Ludovic Sylvestre (born 5 February 1984) is a French former professional footballer who played as a midfielder. He is the sporting director at Red Star.

Club career

Youth career
Born in the commune of Le Blanc-Mesnil in Seine-Saint-Denis, as a youth, Sylvestre spent time at Clairefontaine football academy until 2000, Guingamp and then Strasbourg.

Barcelona
In 2005, he was signed by La Liga side Barcelona. Playing for B teams he made just two league appearances for Barça. His debut came on 13 May 2006 as a 64th-minute substitute in a 3–2 away defeat to Sevilla. His full debut, seven days later, was also his last appearance for the club, a 3–1 away defeat to Athletic Bilbao.

Sparta Prague
In 2006 Sylvestre moved to Czech First League side Sparta Prague. His debut came on 29 July 2006 in a 0–0 home draw with Kladno. His European debut came on 14 September in a 2–0 win away to Scottish Premier League side Hearts in the First round of the 2006–07 UEFA Cup. He went on to make a total on 19 appearances in the 2006–07 season as Sparta won the league.

He started the 2007–08 season with Sparta Prague, making six appearances, before joining Viktoria Plzeň on loan in early 2008. He scored on his debut, a 2–0 home win over 1 FC Brno. He went on to make a total of 14 appearances, scoring one goal for Viktoria Plzeň that season.

Sylvestre made a total of 25 league appearances as well as eight appearances in the UEFA Cup for Sparta.

Mladá Boleslav
Later in 2008 Sylvestre joined Mladá Boleslav, signing a four-year contract with the club. He made his debut on 2 August 2008 in a 1–0 defeat away at former club Sparta Prague. His first goal came in the 2–0 home win over 1 FC Brno on 25 August. He made a total of 29 appearances in the 2008–09 season, scoring four goals as Mladá Boleslav finished 6th, just missing out on qualifying for the 2009–10 UEFA Europa League by two points.

The 2009–10 season saw Sylvestre score seven goals in 27 appearances.

Blackpool
On 8 August 2010, Mladá Boleslav stated on their official website that Sylvestre had travelled to England for a medical the following day with newly promoted Premier League side Blackpool and that he was due to sign a two-year contract with them.
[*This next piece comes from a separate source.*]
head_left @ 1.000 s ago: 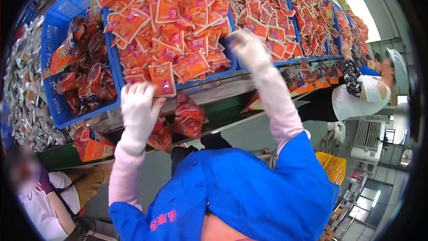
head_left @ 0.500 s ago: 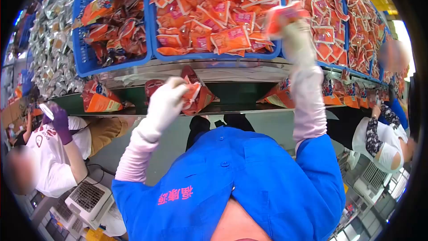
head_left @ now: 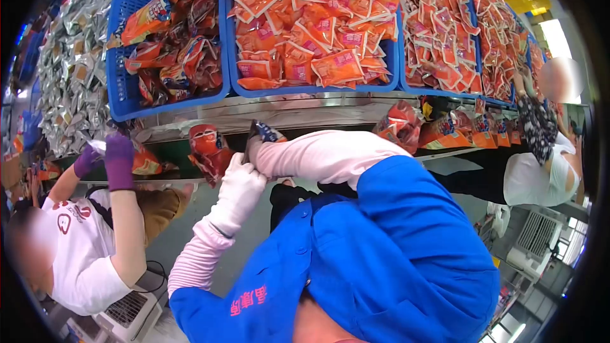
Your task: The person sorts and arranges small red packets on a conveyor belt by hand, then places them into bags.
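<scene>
My left hand [head_left: 241, 183], in a white glove, has its fingers closed at the edge of a dark and orange printed bag [head_left: 269, 132] on the belt. My right hand [head_left: 255, 152] reaches across to the same bag, touching or close beside the left. Its fingers are hidden at the bag, so what they hold does not show. Left of my hands stands a red bag [head_left: 208, 151]. Another red bag [head_left: 400, 126] stands beyond my right sleeve.
Blue baskets along the far side hold orange packets [head_left: 337, 67], printed bags [head_left: 181, 57] and more packets [head_left: 438, 32]. Silver packets [head_left: 79, 70] are piled at left. A co-worker's purple-gloved hand [head_left: 119, 159] is at the left; another person [head_left: 540, 171] is at right.
My right hand has come down and left from above the baskets, where it held an orange packet, to the bag at my left hand. The bags on the belt have shifted left.
</scene>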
Three days later it was confirmed that Sylvestre had signed a two-year contract with an option of a further year with Blackpool.
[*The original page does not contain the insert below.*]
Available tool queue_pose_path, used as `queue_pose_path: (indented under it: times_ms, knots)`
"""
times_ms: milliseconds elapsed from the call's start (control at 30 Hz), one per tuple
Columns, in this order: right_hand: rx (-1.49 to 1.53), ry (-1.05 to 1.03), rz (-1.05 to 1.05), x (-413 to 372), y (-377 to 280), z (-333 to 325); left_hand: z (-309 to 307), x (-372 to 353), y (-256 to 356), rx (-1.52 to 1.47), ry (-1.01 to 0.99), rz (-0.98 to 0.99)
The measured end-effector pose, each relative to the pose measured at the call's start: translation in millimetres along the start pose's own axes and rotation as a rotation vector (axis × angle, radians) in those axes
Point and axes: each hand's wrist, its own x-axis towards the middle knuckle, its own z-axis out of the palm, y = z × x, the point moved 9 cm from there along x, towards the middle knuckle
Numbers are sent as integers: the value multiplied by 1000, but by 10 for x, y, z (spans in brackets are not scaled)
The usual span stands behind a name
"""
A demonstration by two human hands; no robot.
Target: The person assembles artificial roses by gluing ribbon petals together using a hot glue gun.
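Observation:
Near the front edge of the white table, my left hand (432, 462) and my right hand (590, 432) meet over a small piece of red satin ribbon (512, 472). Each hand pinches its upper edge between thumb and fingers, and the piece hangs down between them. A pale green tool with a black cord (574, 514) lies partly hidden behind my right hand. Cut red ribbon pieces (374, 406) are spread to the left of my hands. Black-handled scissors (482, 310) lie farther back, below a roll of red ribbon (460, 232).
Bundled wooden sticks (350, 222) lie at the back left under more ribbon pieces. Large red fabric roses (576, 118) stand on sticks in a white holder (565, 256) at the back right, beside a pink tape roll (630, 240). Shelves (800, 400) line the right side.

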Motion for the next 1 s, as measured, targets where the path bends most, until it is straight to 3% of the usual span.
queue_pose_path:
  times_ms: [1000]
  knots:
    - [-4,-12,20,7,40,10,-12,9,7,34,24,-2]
On 14 August he made his debut as a 59th-minute substitute as Blackpool marked their Premier League debut with a 4–0 win over Wigan Athletic at the DW Stadium.

His full debut came on 21 August in the 6–0 defeat to Arsenal at the Emirates stadium in the club's second game of their debut season in the Premier League. Three days later he scored his first goal for the Tangerines in the second round of the 2010–11 League Cup, a 4–3 defeat to MK Dons at Stadium MK.

Red Star
In September 2016, Sylvestre joined Ligue 2 club Red Star, marking his return to his homeland after playing abroad for twelve years.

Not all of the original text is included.